EXERCISE DETAILS:
Copy each line below holding "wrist".

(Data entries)
◆ ◆ ◆ ◆ ◆ ◆ ◆

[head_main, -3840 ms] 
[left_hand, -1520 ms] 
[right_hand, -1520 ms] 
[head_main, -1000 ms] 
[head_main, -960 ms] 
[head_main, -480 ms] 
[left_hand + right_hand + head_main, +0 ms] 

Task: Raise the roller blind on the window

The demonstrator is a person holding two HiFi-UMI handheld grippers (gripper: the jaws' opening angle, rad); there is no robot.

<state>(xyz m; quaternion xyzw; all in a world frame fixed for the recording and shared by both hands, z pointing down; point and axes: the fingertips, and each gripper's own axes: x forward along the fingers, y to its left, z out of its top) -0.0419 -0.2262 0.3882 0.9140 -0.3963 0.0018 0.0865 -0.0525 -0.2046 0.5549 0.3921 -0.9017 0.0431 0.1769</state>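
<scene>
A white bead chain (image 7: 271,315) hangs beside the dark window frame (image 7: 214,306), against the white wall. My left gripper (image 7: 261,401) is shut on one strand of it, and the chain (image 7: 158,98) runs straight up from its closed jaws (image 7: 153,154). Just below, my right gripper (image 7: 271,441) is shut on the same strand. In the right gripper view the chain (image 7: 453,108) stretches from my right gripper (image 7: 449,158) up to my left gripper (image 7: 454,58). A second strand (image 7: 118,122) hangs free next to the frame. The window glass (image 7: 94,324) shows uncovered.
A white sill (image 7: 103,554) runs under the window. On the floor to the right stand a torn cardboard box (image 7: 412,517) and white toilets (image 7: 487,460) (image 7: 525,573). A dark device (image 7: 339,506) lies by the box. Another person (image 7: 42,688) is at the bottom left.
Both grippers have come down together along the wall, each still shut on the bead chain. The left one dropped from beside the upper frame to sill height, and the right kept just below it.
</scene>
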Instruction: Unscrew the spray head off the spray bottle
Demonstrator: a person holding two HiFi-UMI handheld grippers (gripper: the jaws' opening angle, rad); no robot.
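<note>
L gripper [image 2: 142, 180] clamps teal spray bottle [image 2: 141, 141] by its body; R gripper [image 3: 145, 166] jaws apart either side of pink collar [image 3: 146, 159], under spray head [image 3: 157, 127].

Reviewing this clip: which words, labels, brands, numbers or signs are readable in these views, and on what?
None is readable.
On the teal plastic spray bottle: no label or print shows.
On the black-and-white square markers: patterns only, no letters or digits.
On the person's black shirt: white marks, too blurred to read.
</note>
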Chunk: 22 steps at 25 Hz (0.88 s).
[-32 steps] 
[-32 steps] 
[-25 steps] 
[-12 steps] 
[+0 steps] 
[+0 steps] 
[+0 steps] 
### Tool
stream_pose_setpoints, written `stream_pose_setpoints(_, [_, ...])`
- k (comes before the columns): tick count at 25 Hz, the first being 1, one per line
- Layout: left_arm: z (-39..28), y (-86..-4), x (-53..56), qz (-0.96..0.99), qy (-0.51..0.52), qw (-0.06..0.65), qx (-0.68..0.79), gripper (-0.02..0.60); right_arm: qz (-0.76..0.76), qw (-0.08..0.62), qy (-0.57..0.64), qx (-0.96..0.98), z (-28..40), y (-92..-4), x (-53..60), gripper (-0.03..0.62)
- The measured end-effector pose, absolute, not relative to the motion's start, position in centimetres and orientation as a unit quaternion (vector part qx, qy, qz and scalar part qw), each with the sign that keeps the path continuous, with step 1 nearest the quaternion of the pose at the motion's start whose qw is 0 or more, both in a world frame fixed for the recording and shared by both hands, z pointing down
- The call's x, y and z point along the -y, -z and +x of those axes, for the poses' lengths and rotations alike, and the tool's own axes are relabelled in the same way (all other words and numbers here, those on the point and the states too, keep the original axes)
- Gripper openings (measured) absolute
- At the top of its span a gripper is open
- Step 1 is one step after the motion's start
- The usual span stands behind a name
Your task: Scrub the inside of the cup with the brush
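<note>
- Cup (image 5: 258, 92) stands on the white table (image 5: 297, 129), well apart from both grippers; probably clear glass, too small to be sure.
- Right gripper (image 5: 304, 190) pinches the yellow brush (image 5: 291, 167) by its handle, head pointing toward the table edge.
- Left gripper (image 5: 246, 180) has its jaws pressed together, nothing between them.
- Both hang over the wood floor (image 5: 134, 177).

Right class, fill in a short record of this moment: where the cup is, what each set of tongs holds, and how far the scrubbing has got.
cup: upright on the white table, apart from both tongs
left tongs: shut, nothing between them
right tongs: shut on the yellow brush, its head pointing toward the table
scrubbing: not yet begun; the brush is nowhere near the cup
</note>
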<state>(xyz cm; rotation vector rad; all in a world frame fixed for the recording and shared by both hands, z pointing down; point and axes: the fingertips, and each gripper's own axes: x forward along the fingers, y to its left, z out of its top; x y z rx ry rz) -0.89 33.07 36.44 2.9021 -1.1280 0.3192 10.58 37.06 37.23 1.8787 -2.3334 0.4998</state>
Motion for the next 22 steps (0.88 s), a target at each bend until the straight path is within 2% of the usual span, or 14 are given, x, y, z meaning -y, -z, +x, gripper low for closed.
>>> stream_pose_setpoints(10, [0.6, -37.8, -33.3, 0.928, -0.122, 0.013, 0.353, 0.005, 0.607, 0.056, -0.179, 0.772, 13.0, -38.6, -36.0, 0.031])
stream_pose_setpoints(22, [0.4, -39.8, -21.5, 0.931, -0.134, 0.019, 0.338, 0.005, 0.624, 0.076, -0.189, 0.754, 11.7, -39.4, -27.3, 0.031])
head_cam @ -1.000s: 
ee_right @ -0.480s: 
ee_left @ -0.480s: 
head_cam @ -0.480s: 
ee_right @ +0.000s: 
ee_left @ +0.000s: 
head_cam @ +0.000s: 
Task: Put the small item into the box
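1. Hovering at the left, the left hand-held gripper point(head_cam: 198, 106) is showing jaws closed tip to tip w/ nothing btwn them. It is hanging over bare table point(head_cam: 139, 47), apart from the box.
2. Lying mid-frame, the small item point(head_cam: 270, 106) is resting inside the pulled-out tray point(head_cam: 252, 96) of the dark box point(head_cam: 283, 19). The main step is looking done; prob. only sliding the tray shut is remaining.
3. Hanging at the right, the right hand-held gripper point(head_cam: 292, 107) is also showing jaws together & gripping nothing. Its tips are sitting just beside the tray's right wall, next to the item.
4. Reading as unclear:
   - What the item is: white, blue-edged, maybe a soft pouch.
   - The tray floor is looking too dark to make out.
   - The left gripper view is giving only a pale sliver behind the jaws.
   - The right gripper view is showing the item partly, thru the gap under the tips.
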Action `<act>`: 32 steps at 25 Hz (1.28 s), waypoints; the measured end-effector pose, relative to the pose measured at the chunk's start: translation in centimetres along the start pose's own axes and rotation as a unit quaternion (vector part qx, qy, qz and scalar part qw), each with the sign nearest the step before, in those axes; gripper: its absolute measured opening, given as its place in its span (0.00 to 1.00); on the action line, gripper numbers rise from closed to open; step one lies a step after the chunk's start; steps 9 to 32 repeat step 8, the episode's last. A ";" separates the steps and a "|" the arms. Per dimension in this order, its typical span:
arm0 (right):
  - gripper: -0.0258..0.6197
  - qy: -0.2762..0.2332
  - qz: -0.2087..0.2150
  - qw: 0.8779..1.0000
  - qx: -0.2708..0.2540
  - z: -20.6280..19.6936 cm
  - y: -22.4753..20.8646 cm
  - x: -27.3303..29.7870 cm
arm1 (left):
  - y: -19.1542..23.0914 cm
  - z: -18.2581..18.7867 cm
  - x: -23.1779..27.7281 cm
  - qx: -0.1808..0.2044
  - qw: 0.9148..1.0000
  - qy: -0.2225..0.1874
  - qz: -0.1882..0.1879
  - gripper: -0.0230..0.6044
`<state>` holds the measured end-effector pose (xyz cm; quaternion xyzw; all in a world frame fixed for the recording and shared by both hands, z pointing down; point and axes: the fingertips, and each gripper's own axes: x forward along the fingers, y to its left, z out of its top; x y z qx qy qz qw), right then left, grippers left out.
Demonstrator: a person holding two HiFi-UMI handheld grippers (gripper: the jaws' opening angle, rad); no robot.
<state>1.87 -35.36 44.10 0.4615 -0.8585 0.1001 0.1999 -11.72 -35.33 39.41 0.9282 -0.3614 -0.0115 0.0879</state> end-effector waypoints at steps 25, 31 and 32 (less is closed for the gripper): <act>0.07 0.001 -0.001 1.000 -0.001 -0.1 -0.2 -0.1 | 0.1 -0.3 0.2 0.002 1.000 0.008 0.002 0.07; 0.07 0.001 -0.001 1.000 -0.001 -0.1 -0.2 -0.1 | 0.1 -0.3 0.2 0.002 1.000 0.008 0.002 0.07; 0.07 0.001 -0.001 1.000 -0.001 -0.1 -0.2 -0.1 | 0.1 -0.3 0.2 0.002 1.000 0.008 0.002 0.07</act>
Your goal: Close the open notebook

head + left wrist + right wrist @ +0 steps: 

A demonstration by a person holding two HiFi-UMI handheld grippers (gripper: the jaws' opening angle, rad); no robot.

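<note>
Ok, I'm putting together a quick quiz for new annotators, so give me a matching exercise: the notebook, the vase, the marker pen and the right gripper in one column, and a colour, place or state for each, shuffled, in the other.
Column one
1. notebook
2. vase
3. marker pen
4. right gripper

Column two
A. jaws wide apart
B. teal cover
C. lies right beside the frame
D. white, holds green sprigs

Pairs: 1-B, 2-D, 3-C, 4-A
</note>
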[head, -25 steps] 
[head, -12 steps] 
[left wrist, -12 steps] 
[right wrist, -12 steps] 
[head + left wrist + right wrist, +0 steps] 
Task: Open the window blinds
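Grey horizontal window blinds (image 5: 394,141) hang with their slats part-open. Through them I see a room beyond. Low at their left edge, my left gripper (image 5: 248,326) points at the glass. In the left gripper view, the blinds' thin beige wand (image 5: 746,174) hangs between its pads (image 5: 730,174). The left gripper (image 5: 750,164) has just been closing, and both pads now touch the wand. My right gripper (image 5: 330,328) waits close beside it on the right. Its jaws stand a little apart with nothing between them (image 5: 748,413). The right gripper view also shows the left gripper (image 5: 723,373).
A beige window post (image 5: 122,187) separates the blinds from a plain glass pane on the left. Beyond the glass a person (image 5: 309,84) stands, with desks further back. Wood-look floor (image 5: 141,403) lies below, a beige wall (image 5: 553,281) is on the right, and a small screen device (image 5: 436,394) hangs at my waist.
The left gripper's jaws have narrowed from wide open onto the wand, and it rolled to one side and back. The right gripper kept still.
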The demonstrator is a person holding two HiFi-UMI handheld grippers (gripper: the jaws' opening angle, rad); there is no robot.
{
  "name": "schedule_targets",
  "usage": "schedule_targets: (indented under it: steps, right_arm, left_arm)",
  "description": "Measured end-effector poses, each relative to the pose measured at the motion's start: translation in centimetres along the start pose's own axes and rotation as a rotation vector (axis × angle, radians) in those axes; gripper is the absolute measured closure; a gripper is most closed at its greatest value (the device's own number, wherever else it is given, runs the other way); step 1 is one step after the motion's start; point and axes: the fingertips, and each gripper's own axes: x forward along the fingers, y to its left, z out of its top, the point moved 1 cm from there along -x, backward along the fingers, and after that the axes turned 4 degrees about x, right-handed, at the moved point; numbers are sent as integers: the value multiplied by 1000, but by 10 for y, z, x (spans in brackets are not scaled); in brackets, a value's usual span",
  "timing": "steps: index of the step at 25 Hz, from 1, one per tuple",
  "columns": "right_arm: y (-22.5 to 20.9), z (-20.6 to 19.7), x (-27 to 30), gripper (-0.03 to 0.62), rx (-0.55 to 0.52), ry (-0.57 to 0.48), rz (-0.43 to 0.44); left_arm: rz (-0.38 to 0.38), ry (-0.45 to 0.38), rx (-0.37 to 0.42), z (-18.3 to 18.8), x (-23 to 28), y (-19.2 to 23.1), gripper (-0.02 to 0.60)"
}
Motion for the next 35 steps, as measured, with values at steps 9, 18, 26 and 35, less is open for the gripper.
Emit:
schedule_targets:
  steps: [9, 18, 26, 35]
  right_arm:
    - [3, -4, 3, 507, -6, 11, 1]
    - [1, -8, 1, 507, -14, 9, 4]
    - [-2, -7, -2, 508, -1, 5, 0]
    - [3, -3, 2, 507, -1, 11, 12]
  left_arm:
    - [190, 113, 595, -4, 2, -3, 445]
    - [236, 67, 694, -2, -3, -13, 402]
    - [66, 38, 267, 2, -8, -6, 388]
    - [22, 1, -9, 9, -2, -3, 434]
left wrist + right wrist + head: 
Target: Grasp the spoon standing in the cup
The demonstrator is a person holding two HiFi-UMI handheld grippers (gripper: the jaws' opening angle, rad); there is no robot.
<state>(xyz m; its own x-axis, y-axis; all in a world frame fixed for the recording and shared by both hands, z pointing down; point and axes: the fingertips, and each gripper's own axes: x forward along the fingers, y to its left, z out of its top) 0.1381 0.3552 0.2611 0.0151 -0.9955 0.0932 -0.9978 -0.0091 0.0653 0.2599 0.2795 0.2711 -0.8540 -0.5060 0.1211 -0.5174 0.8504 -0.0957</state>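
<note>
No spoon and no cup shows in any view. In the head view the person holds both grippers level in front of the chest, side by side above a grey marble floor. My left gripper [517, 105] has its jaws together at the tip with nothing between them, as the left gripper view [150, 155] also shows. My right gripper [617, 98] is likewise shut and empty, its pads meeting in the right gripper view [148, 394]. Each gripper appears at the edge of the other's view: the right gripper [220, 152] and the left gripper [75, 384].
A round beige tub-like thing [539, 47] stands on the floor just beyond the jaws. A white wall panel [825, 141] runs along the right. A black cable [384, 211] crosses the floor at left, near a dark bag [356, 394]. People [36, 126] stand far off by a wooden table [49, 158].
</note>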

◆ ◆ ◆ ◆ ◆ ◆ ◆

TASK SOLUTION:
head + left wrist + right wrist @ +0 steps: 
[left wrist, -12 steps] 
[right wrist, -12 steps] 
[head + left wrist + right wrist, +0 steps] 
left wrist + right wrist + head: 

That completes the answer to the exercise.